В дверях уже сгрудились санитары, анестезисты, врачи и медсестры. Все таращились на Гаранина испуганно: не каждый день увидишь завотделением реанимации, избивающего человека в палате коматозников…
– Этому – оказать первую помощь, – отрывисто велел он. – Только к койке привяжите, пока не очухался. Он преступник. Пришел ее добить. Я звоню в полицию.
Он ополоснул руки, чувствуя лишь онемение в разбитых костяшках, и быстро созвонился с Грибновым, которому объявил, что задержал нападавшего на Евгению Хмелеву. Не отвечая больше ни на какие расспросы, он оборвал разговор и отправился в дальний конец коридора, где, привязанный запястьями к поручню кровати, уже приходил в себя Станислав. Носовое кровотечение успели остановить, лицо обмыли, так что вид у него оказался не такой пугающий. Левый глаз заплывал сиреневой гематомной подушкой, и Гаранин наблюдал за этим с садистским удовлетворением.
Кивком головы он отправил медсестру Валентину прочь и приблизился к Станиславу, мутным взглядом блуждающему по окружающей обстановке.
– Она жива. И будет жить дальше. Назло тебе, гнида, – прошипел Арсений, склоняясь к самому его уху. – Каким же выродком надо быть, чтобы сделать со своей сестрой такое.
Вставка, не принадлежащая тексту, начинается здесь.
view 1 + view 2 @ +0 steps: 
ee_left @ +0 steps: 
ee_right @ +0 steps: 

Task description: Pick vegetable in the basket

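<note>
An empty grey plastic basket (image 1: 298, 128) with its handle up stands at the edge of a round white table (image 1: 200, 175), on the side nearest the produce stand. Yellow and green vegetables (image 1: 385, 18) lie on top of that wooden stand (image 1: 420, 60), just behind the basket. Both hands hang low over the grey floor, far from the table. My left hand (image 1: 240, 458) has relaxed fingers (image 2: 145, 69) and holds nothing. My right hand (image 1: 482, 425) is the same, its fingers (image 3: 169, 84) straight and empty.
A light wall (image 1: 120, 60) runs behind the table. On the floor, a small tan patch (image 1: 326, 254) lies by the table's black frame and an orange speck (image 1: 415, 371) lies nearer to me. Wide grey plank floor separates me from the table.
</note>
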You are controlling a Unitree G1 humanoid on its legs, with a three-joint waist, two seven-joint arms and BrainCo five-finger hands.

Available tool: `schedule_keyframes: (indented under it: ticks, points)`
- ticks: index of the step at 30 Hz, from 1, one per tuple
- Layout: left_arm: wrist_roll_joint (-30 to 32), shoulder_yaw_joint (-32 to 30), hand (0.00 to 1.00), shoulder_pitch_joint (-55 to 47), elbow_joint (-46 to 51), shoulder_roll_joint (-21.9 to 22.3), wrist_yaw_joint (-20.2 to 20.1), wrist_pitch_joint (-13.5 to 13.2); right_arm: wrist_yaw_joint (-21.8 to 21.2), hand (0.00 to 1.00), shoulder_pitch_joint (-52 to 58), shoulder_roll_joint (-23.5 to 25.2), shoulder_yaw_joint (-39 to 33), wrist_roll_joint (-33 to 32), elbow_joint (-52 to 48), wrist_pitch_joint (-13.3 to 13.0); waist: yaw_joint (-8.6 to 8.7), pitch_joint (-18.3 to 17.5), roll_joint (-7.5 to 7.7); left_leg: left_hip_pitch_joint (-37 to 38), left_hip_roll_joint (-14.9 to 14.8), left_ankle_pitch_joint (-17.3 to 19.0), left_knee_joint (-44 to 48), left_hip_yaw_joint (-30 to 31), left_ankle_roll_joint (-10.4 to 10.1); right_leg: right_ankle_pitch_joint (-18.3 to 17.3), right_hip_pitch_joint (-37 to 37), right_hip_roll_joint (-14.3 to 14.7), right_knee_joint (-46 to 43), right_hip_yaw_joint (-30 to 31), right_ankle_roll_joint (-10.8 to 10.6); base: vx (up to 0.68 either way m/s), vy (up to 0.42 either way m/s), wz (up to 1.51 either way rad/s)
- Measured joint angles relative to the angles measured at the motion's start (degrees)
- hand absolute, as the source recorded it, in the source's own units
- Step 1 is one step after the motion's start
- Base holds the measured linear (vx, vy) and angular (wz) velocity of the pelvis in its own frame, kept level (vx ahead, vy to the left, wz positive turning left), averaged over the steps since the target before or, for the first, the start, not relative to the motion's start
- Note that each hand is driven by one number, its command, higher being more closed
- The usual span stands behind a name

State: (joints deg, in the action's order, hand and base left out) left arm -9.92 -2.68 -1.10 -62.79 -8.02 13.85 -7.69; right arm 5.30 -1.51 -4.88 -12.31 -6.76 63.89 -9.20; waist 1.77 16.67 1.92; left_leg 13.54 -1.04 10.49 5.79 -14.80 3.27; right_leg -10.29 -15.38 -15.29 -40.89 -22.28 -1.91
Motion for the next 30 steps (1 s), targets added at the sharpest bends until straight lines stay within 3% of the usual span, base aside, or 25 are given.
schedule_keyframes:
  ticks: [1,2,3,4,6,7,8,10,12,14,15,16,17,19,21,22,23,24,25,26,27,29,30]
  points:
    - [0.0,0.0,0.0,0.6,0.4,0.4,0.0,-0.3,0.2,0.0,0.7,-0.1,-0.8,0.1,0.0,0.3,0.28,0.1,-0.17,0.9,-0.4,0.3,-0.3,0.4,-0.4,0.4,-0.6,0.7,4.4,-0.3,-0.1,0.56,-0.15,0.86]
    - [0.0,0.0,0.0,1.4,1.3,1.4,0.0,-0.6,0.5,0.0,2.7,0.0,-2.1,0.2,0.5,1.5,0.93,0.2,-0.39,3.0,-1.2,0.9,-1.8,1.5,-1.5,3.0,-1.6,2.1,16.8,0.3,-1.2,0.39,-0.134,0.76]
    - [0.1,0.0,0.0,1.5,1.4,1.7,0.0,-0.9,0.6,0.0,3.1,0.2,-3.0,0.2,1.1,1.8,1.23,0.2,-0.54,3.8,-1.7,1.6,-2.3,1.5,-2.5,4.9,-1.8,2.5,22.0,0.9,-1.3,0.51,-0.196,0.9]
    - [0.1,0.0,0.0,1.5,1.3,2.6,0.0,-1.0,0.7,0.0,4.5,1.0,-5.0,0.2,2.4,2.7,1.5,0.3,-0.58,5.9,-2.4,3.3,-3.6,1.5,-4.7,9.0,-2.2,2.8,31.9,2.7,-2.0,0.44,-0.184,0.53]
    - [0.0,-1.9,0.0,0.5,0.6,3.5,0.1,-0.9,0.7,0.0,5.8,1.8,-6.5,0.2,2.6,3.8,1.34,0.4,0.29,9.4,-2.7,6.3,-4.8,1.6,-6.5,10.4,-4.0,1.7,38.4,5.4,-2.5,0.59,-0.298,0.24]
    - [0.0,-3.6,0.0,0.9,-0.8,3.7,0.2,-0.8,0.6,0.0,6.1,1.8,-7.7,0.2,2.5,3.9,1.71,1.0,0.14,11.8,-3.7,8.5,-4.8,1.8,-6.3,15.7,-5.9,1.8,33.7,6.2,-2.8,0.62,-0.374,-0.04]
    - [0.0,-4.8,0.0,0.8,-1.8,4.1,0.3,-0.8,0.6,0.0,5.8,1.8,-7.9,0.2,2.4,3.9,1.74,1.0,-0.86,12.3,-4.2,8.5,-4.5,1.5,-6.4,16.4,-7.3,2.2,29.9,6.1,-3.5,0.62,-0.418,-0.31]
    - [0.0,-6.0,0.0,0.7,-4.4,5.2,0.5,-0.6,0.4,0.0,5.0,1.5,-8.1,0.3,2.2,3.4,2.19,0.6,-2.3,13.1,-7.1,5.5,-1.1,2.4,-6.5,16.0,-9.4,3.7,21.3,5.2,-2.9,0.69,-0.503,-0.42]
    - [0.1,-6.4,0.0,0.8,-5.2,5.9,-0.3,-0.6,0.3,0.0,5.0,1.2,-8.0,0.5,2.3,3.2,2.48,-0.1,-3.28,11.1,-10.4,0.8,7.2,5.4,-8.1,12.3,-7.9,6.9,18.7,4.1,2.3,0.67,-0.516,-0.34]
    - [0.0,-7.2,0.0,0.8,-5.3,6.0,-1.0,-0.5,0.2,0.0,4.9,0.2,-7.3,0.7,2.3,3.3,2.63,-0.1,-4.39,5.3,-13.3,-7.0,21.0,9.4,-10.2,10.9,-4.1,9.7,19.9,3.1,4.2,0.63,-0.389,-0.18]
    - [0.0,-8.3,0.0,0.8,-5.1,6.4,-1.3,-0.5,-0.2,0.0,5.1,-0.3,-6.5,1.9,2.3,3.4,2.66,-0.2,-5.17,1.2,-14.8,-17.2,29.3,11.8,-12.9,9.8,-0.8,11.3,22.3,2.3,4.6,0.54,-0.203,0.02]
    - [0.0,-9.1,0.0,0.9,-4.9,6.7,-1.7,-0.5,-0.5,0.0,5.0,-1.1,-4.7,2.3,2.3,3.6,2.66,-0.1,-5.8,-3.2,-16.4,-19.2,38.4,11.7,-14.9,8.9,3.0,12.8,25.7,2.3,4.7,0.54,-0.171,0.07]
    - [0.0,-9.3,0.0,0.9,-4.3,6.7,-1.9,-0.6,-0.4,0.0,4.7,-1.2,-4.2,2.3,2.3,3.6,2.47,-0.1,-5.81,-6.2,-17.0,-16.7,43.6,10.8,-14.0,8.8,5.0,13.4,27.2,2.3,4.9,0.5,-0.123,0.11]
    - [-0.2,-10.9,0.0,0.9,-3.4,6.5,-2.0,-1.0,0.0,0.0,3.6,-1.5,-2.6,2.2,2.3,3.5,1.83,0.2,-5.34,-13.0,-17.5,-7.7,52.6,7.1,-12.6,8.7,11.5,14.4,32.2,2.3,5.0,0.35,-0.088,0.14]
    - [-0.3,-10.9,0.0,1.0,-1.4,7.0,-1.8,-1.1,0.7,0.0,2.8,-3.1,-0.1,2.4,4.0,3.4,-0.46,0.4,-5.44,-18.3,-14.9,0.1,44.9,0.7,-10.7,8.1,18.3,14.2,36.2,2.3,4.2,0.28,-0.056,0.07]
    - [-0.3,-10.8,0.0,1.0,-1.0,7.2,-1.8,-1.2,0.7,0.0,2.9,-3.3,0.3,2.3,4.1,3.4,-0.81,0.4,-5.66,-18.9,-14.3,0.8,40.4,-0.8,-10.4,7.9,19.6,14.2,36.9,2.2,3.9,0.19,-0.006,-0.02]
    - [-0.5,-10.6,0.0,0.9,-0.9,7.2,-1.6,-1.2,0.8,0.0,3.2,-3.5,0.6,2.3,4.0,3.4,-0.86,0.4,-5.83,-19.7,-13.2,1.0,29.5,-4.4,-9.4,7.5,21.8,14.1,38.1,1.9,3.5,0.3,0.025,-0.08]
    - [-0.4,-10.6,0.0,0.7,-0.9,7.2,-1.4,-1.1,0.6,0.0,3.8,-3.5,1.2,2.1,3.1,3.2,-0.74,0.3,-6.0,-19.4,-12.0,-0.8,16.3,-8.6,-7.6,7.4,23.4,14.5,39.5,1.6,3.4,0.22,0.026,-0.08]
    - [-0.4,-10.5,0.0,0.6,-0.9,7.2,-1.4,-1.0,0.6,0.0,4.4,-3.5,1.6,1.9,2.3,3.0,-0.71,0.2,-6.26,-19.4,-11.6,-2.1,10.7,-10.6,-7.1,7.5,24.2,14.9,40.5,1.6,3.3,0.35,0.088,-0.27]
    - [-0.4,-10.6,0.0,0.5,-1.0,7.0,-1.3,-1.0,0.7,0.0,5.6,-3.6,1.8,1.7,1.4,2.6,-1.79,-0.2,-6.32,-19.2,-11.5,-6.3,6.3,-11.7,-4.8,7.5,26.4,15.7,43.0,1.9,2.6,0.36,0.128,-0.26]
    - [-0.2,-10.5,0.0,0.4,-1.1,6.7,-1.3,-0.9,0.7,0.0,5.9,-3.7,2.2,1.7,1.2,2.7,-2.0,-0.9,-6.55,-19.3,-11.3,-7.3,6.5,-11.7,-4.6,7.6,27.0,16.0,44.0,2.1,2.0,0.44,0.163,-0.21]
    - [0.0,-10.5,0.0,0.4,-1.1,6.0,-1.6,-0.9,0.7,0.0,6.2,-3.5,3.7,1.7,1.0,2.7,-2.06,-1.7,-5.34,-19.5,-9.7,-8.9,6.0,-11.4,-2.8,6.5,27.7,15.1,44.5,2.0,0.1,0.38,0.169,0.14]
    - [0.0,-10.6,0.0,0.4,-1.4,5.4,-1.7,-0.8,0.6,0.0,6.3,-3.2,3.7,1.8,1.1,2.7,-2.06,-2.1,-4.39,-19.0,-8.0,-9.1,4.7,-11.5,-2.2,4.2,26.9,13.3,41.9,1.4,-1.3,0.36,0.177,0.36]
– Ты ни хрена не знаешь, – прохрипел Станислав. – Ни хрена, понял? Дядя доктор. Она сама виновата. Она сама напросилась. Всегда напрашивалась. Когда измывалась надо мной. Когда заставляла меня свои сапоги облизывать. Я знал, что убью ее, я мечтал, что когда-нибудь убью эту тварь. По кусочку кожу ее сдеру поганую. Лоскут за лоскутком, осторожно. Подрезать, подцепить и начать срезать лезвием… Чтоб верещала, как свинья.